Non ci dicevano niente le statistiche che calavano dal Nord e dal Giappone (solo per offrire qualche piccola occasione a chi mi legge)? I nostri giovani più hanno e più sono esposti a questo dramma. Perché non è la disperazione che uccide ma tutto il resto, soprattutto tutto quello che non è disperazione, tutto quello che non è troppo.
Perché il troppo apre, spalanca le fauci della bestia che ci portiamo dentro. La pancia una volta piena, volere o no, ti obbliga a mollare. Ma i desideri sgangherati, il vuoto lasciato dal non tutto, da quel qualcosa che ti riempiva l’anima che non avevi. È quella “cosa lì” che ti spinge all’assurdo.
È vero, ci sono poi, i suicidi drammatici, voluti per cause che conosciamo. Ma non tra gli adolescenti. Sono i suicidi degli adolescenti, dei quali io mi sento molto più competente degli illuminati, che ti stravolgono.

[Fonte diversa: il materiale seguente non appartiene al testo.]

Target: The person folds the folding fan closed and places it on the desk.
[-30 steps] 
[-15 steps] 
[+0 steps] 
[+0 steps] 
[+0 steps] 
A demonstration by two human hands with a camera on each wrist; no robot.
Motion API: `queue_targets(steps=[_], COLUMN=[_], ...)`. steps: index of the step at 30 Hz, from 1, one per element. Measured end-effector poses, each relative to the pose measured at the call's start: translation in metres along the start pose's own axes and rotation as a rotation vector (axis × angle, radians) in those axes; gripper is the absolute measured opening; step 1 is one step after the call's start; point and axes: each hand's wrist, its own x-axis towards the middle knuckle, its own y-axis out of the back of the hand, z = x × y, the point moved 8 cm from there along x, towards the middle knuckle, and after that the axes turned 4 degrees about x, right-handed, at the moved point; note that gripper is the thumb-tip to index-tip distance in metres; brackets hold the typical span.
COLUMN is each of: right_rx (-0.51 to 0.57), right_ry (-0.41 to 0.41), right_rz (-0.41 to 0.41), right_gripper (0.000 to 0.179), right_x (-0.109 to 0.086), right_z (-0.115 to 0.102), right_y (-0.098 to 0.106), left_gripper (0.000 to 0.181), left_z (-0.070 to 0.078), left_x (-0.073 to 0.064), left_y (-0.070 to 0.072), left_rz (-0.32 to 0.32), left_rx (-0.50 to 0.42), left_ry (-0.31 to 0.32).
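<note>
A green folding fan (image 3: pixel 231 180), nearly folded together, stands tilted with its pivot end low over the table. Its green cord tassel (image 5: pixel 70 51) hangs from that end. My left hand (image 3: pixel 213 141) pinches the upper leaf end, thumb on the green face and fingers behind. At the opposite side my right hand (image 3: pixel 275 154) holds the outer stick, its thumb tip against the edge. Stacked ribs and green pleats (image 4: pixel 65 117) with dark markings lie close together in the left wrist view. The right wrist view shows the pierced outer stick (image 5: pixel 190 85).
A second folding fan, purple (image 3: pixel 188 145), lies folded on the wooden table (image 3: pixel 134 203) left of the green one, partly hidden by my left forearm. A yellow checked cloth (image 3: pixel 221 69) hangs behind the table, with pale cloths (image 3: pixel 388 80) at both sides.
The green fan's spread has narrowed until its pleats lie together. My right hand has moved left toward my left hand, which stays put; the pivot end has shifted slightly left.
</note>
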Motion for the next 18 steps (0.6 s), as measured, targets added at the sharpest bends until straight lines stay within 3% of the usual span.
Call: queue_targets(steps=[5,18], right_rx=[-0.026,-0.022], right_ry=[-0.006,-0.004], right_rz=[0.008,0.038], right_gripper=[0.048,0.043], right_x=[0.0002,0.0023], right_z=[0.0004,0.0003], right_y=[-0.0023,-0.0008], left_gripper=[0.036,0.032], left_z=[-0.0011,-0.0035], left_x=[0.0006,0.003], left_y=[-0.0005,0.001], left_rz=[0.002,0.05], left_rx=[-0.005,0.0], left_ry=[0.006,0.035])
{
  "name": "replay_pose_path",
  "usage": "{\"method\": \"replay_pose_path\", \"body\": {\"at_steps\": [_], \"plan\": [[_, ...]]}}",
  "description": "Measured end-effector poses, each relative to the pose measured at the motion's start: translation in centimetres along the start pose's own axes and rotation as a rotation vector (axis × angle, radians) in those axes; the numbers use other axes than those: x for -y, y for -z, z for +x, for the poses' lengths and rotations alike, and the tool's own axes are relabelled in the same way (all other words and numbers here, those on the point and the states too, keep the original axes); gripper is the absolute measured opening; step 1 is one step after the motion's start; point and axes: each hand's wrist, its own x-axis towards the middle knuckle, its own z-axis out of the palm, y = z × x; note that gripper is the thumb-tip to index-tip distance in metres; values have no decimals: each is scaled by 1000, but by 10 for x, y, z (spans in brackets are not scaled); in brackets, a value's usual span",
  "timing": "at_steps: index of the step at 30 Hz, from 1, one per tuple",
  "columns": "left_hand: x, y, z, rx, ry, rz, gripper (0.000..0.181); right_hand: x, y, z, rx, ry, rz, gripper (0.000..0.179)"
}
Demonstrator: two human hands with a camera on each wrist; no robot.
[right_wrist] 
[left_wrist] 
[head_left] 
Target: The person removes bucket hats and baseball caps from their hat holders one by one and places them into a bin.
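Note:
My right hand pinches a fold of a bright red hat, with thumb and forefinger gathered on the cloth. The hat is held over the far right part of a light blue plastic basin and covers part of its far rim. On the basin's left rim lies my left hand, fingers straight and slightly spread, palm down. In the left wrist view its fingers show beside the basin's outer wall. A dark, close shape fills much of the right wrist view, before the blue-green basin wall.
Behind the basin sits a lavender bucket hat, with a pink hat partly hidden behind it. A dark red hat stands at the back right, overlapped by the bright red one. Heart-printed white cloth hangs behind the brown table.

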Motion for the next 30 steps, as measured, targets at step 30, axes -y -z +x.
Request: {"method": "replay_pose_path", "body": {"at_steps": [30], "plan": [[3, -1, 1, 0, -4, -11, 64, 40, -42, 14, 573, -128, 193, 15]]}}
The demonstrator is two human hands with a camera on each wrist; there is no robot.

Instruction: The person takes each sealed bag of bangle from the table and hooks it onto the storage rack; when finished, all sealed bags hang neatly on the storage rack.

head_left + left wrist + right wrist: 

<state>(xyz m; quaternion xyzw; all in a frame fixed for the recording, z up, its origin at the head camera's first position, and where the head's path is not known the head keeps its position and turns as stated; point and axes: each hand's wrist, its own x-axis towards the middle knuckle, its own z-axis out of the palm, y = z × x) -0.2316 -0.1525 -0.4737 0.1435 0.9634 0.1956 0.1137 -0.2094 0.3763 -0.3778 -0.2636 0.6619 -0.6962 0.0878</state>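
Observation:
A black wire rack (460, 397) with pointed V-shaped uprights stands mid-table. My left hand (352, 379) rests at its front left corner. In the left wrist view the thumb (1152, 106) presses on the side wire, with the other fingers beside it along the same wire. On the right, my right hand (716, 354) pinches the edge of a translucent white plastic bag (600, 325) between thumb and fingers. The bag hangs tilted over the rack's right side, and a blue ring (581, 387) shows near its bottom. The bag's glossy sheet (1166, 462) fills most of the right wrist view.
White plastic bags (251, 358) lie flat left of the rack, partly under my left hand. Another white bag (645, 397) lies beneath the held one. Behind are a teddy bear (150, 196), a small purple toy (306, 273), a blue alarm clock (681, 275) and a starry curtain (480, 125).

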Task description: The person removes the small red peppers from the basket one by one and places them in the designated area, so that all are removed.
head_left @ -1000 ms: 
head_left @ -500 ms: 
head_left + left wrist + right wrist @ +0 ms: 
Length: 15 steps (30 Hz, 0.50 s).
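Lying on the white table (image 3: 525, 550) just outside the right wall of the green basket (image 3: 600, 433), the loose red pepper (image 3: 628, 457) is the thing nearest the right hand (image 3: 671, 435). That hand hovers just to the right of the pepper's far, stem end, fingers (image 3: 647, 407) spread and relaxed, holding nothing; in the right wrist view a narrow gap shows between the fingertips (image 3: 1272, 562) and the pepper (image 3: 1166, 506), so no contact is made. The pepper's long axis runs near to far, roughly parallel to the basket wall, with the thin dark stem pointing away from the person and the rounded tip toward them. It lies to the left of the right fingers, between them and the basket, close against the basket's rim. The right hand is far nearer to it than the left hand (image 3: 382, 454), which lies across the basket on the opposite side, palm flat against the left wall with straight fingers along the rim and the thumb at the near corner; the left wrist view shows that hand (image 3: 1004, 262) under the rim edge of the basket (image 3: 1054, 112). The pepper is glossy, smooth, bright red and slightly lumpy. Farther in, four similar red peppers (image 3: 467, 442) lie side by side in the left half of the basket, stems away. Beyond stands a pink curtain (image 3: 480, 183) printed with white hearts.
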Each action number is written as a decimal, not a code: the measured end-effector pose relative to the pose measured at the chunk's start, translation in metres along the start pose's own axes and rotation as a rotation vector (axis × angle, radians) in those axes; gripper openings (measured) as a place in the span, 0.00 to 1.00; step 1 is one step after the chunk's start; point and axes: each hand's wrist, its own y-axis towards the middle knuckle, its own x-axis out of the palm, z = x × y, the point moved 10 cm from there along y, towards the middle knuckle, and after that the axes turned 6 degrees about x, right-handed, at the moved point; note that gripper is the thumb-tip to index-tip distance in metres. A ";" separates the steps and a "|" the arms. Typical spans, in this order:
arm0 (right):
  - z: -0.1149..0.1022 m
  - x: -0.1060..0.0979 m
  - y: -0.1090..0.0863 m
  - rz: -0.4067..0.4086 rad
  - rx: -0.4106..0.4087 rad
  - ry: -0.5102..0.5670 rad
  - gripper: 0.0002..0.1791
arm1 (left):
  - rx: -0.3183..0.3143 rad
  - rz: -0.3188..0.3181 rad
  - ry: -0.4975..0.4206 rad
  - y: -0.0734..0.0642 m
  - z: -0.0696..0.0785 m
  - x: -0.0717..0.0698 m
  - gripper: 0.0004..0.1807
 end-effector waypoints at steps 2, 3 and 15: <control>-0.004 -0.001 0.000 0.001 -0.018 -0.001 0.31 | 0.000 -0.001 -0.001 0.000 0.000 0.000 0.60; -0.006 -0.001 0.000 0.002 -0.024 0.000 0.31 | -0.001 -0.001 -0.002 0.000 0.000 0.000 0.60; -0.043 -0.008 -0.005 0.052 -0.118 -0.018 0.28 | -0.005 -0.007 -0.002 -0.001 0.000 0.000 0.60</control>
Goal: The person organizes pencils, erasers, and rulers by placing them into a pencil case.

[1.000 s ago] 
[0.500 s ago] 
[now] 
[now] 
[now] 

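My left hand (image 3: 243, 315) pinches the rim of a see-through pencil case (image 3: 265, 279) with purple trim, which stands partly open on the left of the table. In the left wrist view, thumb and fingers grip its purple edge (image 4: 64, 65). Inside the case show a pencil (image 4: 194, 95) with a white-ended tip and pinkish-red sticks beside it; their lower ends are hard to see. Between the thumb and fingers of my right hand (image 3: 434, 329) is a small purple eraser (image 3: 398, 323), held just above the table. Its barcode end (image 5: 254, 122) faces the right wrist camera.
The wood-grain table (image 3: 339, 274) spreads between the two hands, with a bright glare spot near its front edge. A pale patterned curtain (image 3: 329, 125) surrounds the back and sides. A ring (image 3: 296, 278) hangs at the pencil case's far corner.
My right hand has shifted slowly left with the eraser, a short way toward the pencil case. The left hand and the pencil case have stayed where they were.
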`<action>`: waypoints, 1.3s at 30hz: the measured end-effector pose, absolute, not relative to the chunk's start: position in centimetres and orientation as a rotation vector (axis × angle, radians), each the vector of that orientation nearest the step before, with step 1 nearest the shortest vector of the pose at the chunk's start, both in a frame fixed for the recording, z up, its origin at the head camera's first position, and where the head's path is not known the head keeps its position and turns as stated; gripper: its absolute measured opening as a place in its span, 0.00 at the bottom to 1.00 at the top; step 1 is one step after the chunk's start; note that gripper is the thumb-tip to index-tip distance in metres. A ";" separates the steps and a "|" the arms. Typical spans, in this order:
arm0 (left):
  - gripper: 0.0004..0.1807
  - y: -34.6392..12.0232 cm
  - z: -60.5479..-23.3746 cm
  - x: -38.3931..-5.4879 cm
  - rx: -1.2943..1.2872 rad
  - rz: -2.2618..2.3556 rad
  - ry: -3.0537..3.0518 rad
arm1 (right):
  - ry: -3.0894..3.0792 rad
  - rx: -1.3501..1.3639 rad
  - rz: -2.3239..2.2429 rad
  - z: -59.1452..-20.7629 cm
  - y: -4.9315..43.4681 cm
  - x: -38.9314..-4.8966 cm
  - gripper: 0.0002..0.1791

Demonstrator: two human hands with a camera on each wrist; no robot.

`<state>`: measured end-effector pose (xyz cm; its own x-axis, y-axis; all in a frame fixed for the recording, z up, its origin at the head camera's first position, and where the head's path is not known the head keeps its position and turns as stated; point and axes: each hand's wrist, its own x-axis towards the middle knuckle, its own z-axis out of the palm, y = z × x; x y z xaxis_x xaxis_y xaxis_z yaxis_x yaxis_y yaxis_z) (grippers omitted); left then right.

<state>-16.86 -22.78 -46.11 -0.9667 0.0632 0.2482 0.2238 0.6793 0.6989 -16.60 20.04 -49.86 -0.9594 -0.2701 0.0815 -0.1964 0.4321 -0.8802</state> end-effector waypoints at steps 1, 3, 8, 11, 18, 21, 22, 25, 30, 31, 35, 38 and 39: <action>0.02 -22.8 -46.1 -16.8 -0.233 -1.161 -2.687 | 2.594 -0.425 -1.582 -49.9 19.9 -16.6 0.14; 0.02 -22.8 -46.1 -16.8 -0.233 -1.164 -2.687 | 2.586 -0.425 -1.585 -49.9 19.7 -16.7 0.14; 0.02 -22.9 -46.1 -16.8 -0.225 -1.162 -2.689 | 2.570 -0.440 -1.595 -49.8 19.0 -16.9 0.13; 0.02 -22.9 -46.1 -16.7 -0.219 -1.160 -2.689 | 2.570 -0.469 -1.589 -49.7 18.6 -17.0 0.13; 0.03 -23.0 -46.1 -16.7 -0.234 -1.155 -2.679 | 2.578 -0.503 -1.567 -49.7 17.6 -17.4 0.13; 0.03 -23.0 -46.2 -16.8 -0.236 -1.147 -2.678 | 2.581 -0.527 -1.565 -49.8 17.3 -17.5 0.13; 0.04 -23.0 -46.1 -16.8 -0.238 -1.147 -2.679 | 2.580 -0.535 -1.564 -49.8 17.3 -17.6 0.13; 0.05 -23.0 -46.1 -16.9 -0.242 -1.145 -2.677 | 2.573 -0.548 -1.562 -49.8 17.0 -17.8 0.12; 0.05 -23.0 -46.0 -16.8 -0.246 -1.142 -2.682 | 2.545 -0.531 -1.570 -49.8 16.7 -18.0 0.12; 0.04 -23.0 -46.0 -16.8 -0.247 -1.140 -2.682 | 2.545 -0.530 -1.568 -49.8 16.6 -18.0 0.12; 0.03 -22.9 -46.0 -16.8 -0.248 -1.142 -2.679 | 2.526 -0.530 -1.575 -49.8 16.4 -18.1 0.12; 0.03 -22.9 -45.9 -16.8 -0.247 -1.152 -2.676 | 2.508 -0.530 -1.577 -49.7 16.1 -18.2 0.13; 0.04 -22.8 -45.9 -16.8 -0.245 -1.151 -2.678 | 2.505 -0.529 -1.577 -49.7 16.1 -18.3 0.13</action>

Improvvisi, nel momento meno immaginabile, mai giustificabili, oppure giustificati con due righe due su un pezzetto di carta. “Ero stufo”, “Non mi piacevo”, “Scusatemi”. Poi arrivano i genitori distrutti, gli insegnanti spaventati, i compagni stravolti.
Parliamo sempre delle compagnie sbagliate, di anfetamine, dell’alcool, di tutto quello che volete. Ma per qualcuno la vera compagna coccolata, preparata, sognata nel mistero più totale, è lei: la morte.
Una mattina un ragazzo nelle prime file di un teatro pieno di liceali, mentre parlavo, mi guardava intensamente, quasi sorridendo. Non capivo né il sorriso, né il suo sguardo così intenso, quasi incollato alla mia faccia. Parlavo da più di un’ora.
Finito l’incontro me lo sono preso sotto il braccio e, giocando in contropiede: “Cosa stai pensando?”. Mi fissò, stavolta senza sorriso: “Hai indovinato!”. Battuto un cinque, ci siamo rivisti ed è passato il temporale. La causa: tutto e… tutto. Non posso dire “niente”. Per un adolescente è tutto quello che per adulti bolliamo come niente, cretinata, paranoia. Sta qui il grave peccato di noi grandi!